#### WHAT YOU HAVE TO DO
Keep only the lines from the top of the listing through the one with "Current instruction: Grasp", and reproduce them unaltered.
○ ○ ○
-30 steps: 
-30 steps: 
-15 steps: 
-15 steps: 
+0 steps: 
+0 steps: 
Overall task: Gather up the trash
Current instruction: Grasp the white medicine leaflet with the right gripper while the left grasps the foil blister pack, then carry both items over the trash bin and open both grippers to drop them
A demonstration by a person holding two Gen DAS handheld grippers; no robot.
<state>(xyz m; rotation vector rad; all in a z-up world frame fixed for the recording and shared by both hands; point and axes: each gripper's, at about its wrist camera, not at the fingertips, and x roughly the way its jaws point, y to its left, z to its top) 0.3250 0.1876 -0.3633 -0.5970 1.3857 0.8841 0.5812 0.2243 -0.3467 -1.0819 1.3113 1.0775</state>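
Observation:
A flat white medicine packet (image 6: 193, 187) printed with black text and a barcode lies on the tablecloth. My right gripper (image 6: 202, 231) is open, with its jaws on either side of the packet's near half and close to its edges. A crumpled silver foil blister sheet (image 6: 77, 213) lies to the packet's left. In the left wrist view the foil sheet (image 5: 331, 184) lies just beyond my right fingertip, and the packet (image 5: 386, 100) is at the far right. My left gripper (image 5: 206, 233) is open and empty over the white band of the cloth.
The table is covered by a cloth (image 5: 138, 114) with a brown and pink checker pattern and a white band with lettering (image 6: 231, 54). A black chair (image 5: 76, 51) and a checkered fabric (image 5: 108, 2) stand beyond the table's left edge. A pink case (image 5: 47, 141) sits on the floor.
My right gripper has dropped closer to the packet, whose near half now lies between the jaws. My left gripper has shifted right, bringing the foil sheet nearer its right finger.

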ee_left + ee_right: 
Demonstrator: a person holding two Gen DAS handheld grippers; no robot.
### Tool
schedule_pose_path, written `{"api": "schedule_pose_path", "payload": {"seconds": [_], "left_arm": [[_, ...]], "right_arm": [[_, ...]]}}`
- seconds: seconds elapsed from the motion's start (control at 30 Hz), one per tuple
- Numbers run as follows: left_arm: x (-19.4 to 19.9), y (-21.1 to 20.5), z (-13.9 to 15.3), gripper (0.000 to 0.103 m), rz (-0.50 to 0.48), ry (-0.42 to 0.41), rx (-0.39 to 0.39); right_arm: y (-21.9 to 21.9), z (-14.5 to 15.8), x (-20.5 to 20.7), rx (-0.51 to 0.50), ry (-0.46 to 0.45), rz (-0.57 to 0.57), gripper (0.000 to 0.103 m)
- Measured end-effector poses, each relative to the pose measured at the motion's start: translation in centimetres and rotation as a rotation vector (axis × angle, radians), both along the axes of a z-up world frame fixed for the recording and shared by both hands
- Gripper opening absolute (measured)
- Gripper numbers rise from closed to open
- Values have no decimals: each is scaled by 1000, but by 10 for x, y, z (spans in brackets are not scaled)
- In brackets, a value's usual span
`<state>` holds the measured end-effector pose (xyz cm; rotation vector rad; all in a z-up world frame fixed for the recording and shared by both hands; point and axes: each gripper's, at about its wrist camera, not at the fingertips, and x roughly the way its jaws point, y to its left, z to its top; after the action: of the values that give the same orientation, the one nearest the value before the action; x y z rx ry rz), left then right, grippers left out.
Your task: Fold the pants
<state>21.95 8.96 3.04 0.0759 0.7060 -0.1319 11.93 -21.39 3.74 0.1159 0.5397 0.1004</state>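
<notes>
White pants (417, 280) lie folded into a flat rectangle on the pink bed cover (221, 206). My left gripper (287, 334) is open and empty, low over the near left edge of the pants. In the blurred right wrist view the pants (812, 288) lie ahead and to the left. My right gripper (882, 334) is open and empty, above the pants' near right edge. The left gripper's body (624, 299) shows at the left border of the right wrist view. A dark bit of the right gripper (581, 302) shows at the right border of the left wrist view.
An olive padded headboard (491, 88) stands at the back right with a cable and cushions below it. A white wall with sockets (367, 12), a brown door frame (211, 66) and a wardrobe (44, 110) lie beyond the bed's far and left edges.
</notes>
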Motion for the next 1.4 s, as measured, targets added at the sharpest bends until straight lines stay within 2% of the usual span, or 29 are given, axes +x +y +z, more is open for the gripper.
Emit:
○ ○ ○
#### THE COMPLETED TASK
-30 steps: 
-30 steps: 
-15 steps: 
-15 steps: 
+0 steps: 
+0 steps: 
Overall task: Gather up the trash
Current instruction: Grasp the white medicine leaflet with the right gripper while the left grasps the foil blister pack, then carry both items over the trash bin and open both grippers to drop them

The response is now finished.